Your task -> An exact repetition of the data is required; no picture should appear in it.

--------------------------------

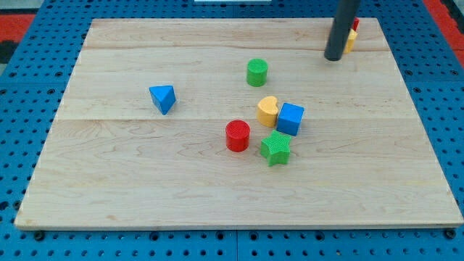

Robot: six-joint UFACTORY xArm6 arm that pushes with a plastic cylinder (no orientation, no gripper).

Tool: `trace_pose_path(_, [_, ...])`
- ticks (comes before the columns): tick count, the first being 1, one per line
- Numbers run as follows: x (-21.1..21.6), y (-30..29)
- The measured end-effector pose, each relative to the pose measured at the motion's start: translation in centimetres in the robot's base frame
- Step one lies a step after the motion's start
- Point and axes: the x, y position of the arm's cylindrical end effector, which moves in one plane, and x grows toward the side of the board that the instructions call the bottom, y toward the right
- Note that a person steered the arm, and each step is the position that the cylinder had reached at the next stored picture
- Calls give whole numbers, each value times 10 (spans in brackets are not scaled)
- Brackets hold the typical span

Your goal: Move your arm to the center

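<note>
my tip (333, 57) sat way up top-right | green cylinder (257, 72) off to its left | no jaws here, just a rod

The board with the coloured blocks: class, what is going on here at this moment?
A dark rod reaches down over the wooden board, and my tip rests near the view's top right, beside a yellow block and a red block partly hidden behind the rod. Near the middle sit a green cylinder, yellow heart, blue cube, red cylinder and green star. A blue triangle lies apart, to the view's left. My tip touches none of the middle blocks.
</note>
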Motion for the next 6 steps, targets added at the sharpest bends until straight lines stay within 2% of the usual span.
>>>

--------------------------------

Response box ->
Robot: six-joint UFACTORY xArm6 arm that pushes with a plastic cylinder (no orientation, no gripper).

Tool: `trace_pose_path(_, [_, ...])`
- ticks (comes before the columns): tick count, the first being 1, one per line
- Numbers run as follows: x (-21.1..21.6), y (-30..29)
- The measured end-effector pose, each relative to the pose measured at the motion's start: translation in centimetres in the robot's base frame
- Step one lies a step after the motion's start
- Point and axes: the x, y position of the arm's cylindrical end effector, which moves in one plane, and x grows toward the side of the board that the instructions call the bottom, y toward the right
- Note that a person steered the arm, and each step is the position that the cylinder had reached at the next stored picture
- Calls give whole numbers, each value times 10 (spans in brackets are not scaled)
- Brackets hold the typical span

Your goal: Move your arm to the center

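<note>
my tip (333, 57) sat way up top-right | green cylinder (257, 72) off to its left | no jaws here, just a rod

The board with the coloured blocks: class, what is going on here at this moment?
A dark rod reaches down over the wooden board, and my tip rests near the view's top right, beside a yellow block and a red block partly hidden behind the rod. Near the middle sit a green cylinder, yellow heart, blue cube, red cylinder and green star. A blue triangle lies apart, to the view's left. My tip touches none of the middle blocks.
</note>
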Motion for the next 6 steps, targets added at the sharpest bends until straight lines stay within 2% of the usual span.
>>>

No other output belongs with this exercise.